Directions for this task: Where the listing below has a line containing "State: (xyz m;", output that line and all lines after it, verbatim, and no others.

Collected data:
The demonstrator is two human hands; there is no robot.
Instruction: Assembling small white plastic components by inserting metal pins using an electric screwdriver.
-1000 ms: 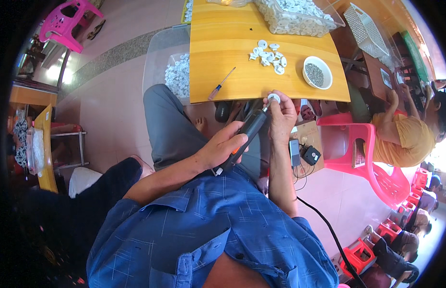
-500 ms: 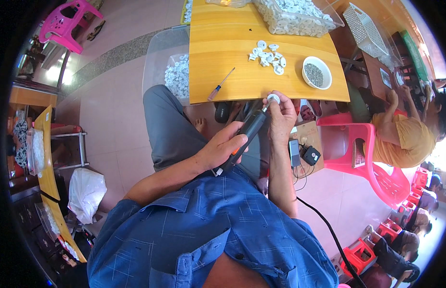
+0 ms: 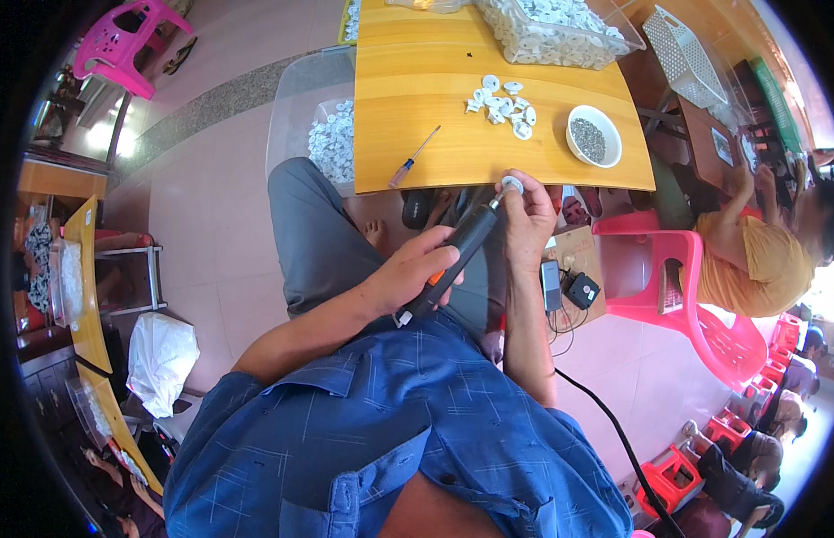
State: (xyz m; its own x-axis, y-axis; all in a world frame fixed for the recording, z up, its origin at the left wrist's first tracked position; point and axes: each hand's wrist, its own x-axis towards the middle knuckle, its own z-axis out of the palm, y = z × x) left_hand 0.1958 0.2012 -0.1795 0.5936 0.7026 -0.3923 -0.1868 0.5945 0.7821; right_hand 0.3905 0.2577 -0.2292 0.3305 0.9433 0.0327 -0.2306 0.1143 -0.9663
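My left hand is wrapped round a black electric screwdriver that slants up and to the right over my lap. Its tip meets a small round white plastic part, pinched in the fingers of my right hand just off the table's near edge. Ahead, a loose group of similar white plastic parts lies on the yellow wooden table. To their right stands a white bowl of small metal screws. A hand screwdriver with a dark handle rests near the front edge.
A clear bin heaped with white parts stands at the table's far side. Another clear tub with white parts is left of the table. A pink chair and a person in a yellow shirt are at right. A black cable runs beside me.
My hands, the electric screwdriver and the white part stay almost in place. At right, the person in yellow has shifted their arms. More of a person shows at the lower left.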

Finished task:
State: (xyz m; its own x-axis, y-axis; all in a world frame fixed for the recording, z up, its origin at the left wrist's first tracked position; point and axes: each hand's wrist, its own x-axis towards the middle knuckle, its own z-axis out of the palm, y = z × x) left_hand 0.1958 0.2012 -0.1795 0.5936 0.7026 -0.3923 -0.1868 0.5945 0.7821; right_hand 0.3905 0.2577 -0.2292 0.3305 0.9433 0.0327 -0.2306 0.1143 -0.9663
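My left hand is wrapped round a black electric screwdriver that slants up and to the right over my lap. Its tip meets a small round white plastic part, pinched in the fingers of my right hand just off the table's near edge. Ahead, a loose group of similar white plastic parts lies on the yellow wooden table. To their right stands a white bowl of small metal screws. A hand screwdriver with a dark handle rests near the front edge.
A clear bin heaped with white parts stands at the table's far side. Another clear tub with white parts is left of the table. A pink chair and a person in a yellow shirt are at right. A black cable runs beside me.
My hands, the electric screwdriver and the white part stay almost in place. At right, the person in yellow has shifted their arms. More of a person shows at the lower left.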

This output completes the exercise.